The next person to ask a stupid question is liable to get headbutted by me.

My other pet hate at the moment are those people who say how amazing being last in the OSCEs is as they'll know all the stations. We already know what we're being examined on. Just learn it all. Doesn't matter if your friend a week ago said they had gout/heart failure/cerebral palsy... it could change. Stop trying to guess things and just learn the stuff.

Less than 2 weeks to go now. Thank goodness.

Lily xXx


Internal Optimist said...

Good luck Lily - I have 2 weeks of exams left as well - cannot wait for summer!
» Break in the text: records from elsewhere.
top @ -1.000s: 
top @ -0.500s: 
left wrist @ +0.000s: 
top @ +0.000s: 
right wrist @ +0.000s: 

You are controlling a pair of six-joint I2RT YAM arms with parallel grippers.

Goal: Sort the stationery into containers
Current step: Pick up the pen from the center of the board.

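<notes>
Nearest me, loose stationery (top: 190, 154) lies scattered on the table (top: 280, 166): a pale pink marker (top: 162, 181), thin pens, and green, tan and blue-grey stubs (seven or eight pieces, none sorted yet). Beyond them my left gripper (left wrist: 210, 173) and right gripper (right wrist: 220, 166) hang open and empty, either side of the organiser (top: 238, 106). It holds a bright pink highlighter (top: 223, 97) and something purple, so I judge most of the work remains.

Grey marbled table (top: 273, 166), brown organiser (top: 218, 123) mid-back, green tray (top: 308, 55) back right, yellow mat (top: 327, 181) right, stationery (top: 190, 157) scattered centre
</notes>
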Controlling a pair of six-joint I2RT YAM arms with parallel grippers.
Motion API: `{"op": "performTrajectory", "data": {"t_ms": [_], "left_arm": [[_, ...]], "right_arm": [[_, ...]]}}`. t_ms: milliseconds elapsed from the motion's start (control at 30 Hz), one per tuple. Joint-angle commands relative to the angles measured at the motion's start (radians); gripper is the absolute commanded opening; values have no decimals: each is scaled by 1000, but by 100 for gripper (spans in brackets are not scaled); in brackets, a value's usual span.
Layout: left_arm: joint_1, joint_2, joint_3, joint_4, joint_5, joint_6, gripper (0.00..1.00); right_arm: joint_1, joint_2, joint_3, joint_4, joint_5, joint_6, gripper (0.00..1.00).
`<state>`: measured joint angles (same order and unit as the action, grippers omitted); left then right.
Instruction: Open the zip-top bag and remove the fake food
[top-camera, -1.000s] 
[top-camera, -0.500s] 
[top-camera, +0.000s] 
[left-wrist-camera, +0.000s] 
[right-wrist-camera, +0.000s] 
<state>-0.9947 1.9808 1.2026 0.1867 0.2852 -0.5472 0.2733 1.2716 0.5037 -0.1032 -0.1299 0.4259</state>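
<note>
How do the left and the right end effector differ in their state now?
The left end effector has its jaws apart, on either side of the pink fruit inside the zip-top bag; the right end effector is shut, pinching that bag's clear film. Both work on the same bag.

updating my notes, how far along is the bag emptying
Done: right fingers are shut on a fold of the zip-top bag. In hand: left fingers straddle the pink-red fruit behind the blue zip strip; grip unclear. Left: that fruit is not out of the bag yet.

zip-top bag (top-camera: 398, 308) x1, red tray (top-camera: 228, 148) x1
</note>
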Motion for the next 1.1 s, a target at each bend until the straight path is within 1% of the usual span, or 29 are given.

We were always taught you tend not to do PR on children though unless really necessary, best to send for specialists...

Good luck!

Lily said...

You're right you probably wouldn't do a PR as a junior dr, but ideally you'd need one to complete an exam, so it's OK to say that. In fact on my paeds rotation nearly every child with tricky to deal with constipation had a PR. I just don't get why people have to constantly ask stupid questions when we've been told to always just tell the examiner what else we'd ideally do to complete exams or tasks.

Anonymous said...

My favourite was: 'If we have to look for Gower's sign do we have to get the child on the floor first?'

What a moron. I am one of those panicky students but felt so much better listening to that sort of idiocy because I now know I won't be coming last somehow...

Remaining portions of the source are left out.